Remarks in italics are by me for extra explanation. These comments would not be necessary for full marks in an exam situation. Exercises taken from p.35 of https://jpmccarthymaths.wordpress.com/2011/02/01/math6037-general-information/

These questions all require integration by parts although they don’t explicitly say so.

Question 1

We must choose a u and dv — where we choose u according to the LIATE rule. Here there are no logs, no inverses but there is an algebraic (sum of powers of x). Hence let u=x, dv=\cos x\,dx (find v by integrating: \int \,dv=v):

\frac{du}{dx}=1\Rightarrow du=dx; and v=\sin x.
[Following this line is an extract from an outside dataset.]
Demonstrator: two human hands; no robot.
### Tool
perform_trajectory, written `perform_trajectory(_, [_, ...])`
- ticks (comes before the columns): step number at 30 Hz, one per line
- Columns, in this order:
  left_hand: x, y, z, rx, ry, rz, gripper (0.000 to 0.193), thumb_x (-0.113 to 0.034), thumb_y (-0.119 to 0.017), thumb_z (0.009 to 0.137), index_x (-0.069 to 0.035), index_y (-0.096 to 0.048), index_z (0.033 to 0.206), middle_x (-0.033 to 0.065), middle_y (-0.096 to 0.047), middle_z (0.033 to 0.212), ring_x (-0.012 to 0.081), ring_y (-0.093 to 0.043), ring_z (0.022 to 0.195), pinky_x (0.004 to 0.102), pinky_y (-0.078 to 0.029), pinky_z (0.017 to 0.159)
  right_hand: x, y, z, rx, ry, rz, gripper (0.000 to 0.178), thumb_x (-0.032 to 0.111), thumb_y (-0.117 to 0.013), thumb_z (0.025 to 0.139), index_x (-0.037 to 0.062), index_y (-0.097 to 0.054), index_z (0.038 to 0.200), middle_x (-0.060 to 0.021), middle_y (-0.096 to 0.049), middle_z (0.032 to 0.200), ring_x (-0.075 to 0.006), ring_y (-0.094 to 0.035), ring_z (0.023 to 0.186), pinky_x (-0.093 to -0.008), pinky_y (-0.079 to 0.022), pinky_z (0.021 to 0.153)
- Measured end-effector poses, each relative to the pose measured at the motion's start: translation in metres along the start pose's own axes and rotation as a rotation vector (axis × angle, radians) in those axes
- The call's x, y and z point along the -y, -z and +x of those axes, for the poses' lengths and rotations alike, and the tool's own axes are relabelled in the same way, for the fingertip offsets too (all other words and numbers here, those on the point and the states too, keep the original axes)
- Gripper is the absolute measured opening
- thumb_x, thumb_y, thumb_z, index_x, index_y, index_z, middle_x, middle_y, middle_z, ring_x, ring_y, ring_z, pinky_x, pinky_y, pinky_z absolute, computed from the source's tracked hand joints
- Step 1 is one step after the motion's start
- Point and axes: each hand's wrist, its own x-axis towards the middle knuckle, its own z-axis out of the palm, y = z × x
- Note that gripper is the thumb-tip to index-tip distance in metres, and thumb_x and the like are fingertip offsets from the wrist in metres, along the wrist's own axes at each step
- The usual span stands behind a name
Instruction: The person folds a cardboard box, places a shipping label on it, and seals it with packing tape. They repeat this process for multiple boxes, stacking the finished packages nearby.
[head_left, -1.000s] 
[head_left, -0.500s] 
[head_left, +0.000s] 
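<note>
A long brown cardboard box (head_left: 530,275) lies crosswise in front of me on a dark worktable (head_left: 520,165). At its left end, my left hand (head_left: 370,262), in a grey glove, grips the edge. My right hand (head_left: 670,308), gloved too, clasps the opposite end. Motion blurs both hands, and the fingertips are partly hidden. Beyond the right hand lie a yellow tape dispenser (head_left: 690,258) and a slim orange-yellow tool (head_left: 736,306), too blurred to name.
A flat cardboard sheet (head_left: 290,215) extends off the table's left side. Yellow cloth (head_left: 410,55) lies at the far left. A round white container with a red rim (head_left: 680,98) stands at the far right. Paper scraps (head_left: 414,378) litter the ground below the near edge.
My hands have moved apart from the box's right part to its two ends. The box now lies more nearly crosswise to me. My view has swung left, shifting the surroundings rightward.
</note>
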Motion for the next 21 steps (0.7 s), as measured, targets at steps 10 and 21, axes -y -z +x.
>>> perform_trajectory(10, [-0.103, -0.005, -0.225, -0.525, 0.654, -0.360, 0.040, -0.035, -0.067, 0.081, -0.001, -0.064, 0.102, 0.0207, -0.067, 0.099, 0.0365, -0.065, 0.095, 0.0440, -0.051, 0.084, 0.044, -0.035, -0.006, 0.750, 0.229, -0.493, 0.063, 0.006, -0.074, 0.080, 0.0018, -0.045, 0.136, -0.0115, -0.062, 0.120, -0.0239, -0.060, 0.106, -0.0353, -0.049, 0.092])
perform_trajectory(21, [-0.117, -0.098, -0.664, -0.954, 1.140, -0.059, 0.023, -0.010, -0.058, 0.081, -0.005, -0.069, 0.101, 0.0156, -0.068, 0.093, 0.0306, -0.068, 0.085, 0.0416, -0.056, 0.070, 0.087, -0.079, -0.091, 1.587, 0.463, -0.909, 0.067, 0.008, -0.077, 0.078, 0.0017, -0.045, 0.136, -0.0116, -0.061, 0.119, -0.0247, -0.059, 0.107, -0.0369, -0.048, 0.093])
Hence by the integration by parts formula:

I=x\sin x-\int\sin x\,dx=x\sin x-(-\cos x)+c

=x\sin x+\cos x+c

We check our solution by differentiating I (using the product rule):

\frac{d}{dx}I=x\cos x+\sin x-\sin x=x\cos x,

as required.

Question 2

Again we must choose u according to the LIATE rule. Hence we choose u=x (note that a strict application of the LIATE — choose the most complicated part — suggests u=2x. Making this substitution (without applying the integration by parts formula) leads to the integral (\int ue^u\,du)/2which needs the v=u substitution anyway…). Hence dv=e^{2x}\,dx (using \int e^{ax}\,dx=\frac{1}{a}e^{ax}):

\frac{du}{dx}=1\Rightarrow du=dx; and v=\frac{1}{2}e^{2x}.

Using the integration by parts formula:

I=x.\frac{1}{2}e^{2x}-\int \frac{1}{2}e^{2x}\,dx=\frac{xe^{2x}}{2}-\frac{1}{4}e^{2x}+c.

We check our answer by differentiating I:

\frac{dI}{dx}=\frac{1}{2}(x e^{2x}(2)+e^{2x})-\frac{1}{4}e^{2x}(2)=xe^{2x},

as required.

Question 3

Rather than having to keep track of the limits we will first evaluate the indefinite integral:

I=\int x\cos 2x\,dx

By the LIATE rule, let u=x and dv=\cos 2x\,dx:

\frac{du}{dx}=1\Rightarrow du=dx; and v=\frac{1}{2}\sin 2x.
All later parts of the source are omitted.